Autism In Women - Tumblr Posts

This makes me feel so much better. I only recently suspected that I might be autistic after a lot of research. I can't get a formal diagnosis because my parents don't believe that can be their kid. And they don't trust mental health professionals either, even though I've made it clear I would like to see a therapist/professional.

I don't think a lot of people realize what self diagnosis is or why it's so important.

A lot of neurodivergent people can't access a formal diagnosis. Some people can't afford it (that feels so fucked up to say... Why is medicine something we have to *afford?*). Some people can't find a doctor in their area who can diagnose them. Some people are living with family members who won't let them see a doctor or get diagnosed. And the medical system is infamous for its prejudice against women, people of color, the lower class... Especially in regards to disabilities that aren't always clearly visible, where patients can easily be written off as lairs about their own health.

These are people who have spent their entire lives struggling with things that come naturally to everyone else. For the longest time, they didn't understand why nobody else feels like screaming when the lights in the store are too bright, or why everybody seems to love communicating with secret body languages or hidden messages, or how other people can keep up with keeping the house tidy and taking care of their health and maintaining jobs and relationships when all that stuff is so complicated and exhausting.

One day, they happen to come across an autistic person discussing their experiences, and they relate to it a lot more than they feel they should have. "That's not an autistic thing, right? Doesn't everyone do that?"

Then it clicks. Maybe it is an autistic thing. And maybe they're autistic.

So these people spend a long time reading about autism to find out, "Is this what's going on?
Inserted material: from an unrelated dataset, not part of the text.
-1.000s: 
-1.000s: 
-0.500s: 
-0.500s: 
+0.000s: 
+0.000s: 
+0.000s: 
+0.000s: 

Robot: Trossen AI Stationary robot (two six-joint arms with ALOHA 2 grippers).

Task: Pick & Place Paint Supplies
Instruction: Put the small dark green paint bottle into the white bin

Is this why I'm struggling?" They take their past and hold it up to the light, studying it more than anyone else has cared to do before.

The voice of doubt in their head, and maybe those around them, insist, "No, you're faking it for attention. You don't look autistic. You don't deserve help. Stop pretending."

But they can't forget. All of the things that happened before, all the stress and fear and sadness they've experienced suddenly begin to make sense.

Finally, they realize: "I'm not just too stupid to understand people. I'm not just too whiny about the noise and the lights around me. I'm not just too stubborn to let go of routines. I'm not just too impatient to stop fidgeting. I'm autistic."

They might seek a doctor to confirm. They might not. Getting a formal diagnosis is incredibly difficult for many people. But ultimately, the point of self diagnosis isn't to get other people to acknowledge that they're autistic. It's for their own benefit. Now that they know they're autistic, they can start looking for ways to make their life easier, to accommodate for themselves when nobody else will. Knowing what your needs are is the first step towards fulfilling them.

Sure, there might be people who fake things for attention or think they're neurodivergent when they're not. But I think it's better to trust someone about what's going on in their own mind and give them support than to assume that they're just diagnosing themselves for fun or to harm neurodivergent people. It's better to risk helping someone who doesn't actually need it than to not help someone who actually does.

For me, personally, the main reasons I'm pretty sure I'm autistic are A) I have autistic family members, some who are formally diagnosed, and autism tends to run in families, and B) I have a lot of the characteristics of autism such as strange sensory needs (especially regarding clothes and other physical textures), strong need for routine and predictability, stimming, special interests I'd pour my life and soul into, and an inability to read weird allistic social cues. But I don't have a formal diagnosis. I currently live in the US and can't afford to go through the medical system. Even if I could, I'm AFAB and might be denied diagnosis on the basis of my sex. And even if I weren't, I live in rural Nowhere-ville and the nearest doctor who could legally diagnose me is several hours away.

I need people to understand: I didn't decide to call myself autistic for shits and giggles. I didn't just go, "Ooh, autism looks fun and quirky, I wanna be that!" I have good reason to believe I am actually autistic, but I currently can't get a formal diagnosis. I'm not a "fake autistic" just because I can't currently get a doctor to look at me and go, "Yup, that's autism" and give me the doctor's note.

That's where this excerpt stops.